◆ EXERCISE DESCRIPTION: Lines from the beginning of the entries up to and including the one with "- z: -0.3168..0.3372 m" must be duplicated word for word; leave out all others.

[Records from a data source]
════════════════════
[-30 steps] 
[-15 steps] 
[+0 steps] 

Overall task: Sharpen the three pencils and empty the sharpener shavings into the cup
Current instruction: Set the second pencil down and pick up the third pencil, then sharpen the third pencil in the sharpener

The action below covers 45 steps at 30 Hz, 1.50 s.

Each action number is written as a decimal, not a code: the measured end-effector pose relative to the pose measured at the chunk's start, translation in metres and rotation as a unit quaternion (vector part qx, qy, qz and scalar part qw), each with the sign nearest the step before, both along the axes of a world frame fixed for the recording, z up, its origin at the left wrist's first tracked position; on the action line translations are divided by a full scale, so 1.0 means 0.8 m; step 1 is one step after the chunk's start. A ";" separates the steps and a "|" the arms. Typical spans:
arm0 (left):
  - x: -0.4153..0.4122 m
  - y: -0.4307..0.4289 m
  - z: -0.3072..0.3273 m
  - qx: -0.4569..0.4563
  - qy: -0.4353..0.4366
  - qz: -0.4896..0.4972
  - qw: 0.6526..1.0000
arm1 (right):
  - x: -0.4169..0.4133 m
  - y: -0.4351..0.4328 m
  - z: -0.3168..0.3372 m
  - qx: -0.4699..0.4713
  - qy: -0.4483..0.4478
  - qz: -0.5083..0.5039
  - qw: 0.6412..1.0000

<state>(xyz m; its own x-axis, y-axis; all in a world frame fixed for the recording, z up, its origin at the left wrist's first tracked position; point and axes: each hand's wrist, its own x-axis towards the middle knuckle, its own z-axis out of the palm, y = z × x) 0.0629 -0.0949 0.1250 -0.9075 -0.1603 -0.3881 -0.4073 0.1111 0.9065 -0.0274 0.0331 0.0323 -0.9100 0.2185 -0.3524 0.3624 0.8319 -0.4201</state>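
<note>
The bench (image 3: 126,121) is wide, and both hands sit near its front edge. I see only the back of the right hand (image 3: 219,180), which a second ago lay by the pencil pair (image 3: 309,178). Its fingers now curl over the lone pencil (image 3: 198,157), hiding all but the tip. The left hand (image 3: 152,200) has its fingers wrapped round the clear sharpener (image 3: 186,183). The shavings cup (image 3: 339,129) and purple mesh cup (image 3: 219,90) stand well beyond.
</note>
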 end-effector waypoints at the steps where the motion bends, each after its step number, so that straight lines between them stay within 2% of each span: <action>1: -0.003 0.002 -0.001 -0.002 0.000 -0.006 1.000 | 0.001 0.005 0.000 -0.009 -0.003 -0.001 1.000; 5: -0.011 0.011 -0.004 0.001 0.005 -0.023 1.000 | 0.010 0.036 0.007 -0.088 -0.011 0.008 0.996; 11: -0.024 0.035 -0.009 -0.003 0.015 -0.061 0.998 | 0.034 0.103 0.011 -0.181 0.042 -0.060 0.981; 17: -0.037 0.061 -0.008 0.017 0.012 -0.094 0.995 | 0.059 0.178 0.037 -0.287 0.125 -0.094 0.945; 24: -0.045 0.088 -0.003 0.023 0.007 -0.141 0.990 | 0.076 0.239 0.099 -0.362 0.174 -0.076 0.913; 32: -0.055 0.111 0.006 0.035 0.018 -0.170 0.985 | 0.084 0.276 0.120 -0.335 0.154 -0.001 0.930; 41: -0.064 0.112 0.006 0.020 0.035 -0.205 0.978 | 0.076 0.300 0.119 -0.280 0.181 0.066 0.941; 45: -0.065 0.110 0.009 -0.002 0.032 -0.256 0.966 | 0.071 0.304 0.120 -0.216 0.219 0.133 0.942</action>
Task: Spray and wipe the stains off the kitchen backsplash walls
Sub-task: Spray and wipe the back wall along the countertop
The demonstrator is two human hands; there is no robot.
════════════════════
◆ TASK RESPONSE:
[-30 steps] 
[-15 steps] 
[+0 steps] 

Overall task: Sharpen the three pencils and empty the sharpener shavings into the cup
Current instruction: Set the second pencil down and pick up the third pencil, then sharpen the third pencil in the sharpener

The action below covers 45 steps at 30 Hz, 1.50 s.

Each action number is written as a decimal, not a code: the measured end-effector pose relative to the pose measured at the chunk's start, translation in metres and rotation as a unit quaternion (vector part qx, qy, qz and scalar part qw), each with the sign nearest the step before, both along the axes of a world frame fixed for the recording, z up, its origin at the left wrist's first tracked position; on the action line translations are divided by a full scale, so 1.0 means 0.8 m; step 1 is one step after the chunk's start. A ";" separates the steps and a "|" the arms. Typical spans:
arm0 (left):
  - x: -0.4153..0.4122 m
  - y: -0.4307..0.4289 m
  - z: -0.3072..0.3273 m
  - qx: -0.4569..0.4563
  - qy: -0.4353..0.4366
  - qz: -0.4896..0.4972
  - qw: 0.6526..1.0000
arm1 (right):
  - x: -0.4169..0.4133 m
  - y: -0.4351..0.4328 m
  - z: -0.3168..0.3372 m

The output for this exercise is now complete.